MANUEL RADOVANOVIĆ : Understanding Primitive Data Types in the C Programming Language

C is a statically typed programming language, which means that every variable must have a clearly defined type. Data types in C determine the amount of memory that a variable occupies, as well as the operations that can be performed on it. Simply put, in the C programming language, data types refer to things that are separate entities in other programming languages. That's why we'll learn them all at once. Just keep in mind that many things in the C programming language are limited and don't even have what the C++ programming language has, let alone what we can tell you about other more modern programming languages. There are four main categories of data types in C:

Basic or primitive data types
Certain type modifiers
Complex data types
User-defined types
Primitive types in C are simple, close to the hardware, and flexible, but less standardized compared to modern languages. C++ extends them with better tools e.g. bool, <cstdint>, while languages like Java and Python introduce a higher level of abstraction and standardization. If you're programming in C, it's important to understand the platform you're working on because it affects the behavior of these types.

Data types in the C programming language work differently compared to more modern programming languages

Let's take a look at the first category of data types. Here's an overview of the basic or primitive data types in C:

Integers - Integer Types:

int - Used for whole numbers (e.g. 5, -10, 42). The size depends on the system architecture (usually 4 bytes on 32-bit or 64-bit systems).
short - A shorter integer (usually 2 bytes).
long - A longer integer (4 or 8 bytes, depending on the system).
long long - An even longer integer (at least 8 bytes, introduced in C99).

Modifiers:

signed - Allows positive and negative values (the default for int).
unsigned - Allows only non-negative values, which doubles the positive range (e.g. unsigned int).

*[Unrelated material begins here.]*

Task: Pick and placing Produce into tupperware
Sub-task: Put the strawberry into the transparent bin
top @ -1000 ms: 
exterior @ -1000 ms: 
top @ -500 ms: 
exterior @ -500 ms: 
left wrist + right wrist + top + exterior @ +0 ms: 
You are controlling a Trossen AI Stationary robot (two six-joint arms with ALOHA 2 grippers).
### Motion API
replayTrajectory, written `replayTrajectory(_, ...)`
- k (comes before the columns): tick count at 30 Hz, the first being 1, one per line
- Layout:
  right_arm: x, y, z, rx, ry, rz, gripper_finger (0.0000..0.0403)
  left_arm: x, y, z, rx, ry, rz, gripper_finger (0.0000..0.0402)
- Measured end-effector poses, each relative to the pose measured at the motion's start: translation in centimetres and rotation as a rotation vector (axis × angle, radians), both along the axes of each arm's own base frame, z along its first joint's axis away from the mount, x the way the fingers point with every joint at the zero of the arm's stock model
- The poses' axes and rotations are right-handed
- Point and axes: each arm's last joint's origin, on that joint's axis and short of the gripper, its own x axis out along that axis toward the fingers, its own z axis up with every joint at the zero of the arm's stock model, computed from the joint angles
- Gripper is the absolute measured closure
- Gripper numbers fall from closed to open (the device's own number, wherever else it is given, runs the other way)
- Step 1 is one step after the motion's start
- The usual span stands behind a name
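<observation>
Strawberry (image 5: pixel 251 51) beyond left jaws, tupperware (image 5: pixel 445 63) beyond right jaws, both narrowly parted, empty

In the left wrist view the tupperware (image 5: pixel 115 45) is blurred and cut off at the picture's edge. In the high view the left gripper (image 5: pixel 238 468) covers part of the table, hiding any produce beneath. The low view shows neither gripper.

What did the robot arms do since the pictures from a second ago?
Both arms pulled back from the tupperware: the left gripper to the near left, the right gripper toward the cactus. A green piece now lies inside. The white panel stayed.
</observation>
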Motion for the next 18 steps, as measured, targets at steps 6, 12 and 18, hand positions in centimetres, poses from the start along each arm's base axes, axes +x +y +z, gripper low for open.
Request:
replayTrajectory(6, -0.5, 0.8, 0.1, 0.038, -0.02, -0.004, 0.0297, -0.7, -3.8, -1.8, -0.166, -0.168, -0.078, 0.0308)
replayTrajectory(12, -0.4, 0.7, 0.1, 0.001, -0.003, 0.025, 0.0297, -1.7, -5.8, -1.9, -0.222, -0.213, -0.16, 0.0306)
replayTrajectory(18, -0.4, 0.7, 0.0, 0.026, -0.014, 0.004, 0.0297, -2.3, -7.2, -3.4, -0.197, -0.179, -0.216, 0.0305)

Floating-Point Numbers - Floating-Point Types:

float - Single precision (usually 4 bytes), for decimal numbers (e.g. 3.14).
double - Double precision (usually 8 bytes), for greater accuracy of decimal numbers.
long double - Extended precision (size depends on the system, often 10, 12 or 16 bytes).

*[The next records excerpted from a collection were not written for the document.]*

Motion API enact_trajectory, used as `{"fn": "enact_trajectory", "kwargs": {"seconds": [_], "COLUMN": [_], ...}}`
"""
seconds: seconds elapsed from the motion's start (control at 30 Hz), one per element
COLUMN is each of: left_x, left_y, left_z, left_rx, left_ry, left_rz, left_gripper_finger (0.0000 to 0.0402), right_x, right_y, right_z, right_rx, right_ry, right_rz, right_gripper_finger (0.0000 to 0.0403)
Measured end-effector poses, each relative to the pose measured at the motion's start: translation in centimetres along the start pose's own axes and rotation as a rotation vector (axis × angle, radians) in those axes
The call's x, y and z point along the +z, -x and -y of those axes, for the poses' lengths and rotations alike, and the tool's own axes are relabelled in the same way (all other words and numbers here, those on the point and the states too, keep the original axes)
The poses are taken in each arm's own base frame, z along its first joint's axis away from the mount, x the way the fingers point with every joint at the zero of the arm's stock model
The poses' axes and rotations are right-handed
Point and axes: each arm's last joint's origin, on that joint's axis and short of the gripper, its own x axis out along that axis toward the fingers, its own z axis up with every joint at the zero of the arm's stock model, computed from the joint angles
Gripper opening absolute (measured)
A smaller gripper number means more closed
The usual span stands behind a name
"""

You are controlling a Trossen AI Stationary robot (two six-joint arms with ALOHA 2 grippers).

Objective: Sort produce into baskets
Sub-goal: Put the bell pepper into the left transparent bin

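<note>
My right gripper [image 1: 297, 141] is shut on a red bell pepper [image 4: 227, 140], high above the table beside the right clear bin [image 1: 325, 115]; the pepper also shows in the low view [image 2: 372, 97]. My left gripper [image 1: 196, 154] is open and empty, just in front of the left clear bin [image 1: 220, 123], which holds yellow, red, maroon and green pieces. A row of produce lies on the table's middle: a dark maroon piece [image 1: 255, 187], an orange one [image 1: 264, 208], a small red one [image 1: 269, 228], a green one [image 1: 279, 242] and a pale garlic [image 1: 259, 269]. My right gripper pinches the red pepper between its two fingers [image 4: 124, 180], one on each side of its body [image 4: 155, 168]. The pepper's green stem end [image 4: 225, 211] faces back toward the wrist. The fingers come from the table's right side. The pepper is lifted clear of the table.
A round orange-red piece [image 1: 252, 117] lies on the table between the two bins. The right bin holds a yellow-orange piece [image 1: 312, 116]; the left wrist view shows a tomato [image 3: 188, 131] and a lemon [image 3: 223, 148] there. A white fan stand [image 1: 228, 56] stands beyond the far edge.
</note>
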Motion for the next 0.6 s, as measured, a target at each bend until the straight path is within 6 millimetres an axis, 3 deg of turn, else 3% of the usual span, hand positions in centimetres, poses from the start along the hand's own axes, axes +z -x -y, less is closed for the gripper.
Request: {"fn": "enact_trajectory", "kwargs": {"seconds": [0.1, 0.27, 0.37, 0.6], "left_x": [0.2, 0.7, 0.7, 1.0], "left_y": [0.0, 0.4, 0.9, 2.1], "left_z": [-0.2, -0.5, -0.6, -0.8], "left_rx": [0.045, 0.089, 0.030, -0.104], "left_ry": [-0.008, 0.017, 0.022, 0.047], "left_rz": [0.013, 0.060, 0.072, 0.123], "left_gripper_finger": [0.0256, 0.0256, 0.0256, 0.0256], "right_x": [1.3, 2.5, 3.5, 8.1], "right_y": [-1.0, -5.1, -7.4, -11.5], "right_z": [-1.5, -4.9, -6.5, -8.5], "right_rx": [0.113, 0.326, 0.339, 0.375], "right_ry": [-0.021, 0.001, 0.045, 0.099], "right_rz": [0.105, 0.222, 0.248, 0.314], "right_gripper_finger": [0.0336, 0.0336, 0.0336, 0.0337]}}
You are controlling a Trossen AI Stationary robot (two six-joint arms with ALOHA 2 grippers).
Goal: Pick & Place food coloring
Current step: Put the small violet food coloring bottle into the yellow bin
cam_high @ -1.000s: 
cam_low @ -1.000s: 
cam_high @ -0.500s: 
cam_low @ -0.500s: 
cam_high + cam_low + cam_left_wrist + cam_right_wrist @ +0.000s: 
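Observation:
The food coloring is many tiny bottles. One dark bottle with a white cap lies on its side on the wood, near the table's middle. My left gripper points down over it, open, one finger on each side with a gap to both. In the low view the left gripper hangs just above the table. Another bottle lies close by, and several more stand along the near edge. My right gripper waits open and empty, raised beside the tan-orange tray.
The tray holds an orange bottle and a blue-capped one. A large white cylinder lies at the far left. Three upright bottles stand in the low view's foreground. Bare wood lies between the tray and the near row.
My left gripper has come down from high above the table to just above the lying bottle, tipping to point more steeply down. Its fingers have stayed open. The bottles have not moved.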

Characters - Character Type:

char - A single character (e.g. 'A', 'b') or a small integer (1 byte).
signed char - From -128 to 127.
unsigned char - From 0 to 255.

Logical Type - Boolean:

In standard C before C99, there was no special type, but since C99, _Bool is introduced, 0 for false, 1 for true. With the <stdbool.h> library, bool can be used as an alias for _Bool, along with true and false.

Empty Type - Void:

void - Indicates the absence of a type. It is used in functions that do not return a value or in pointers to an undefined data type void*.

Why Are Primitive Types in C Close to Hardware and How Does This Differ from Other Languages?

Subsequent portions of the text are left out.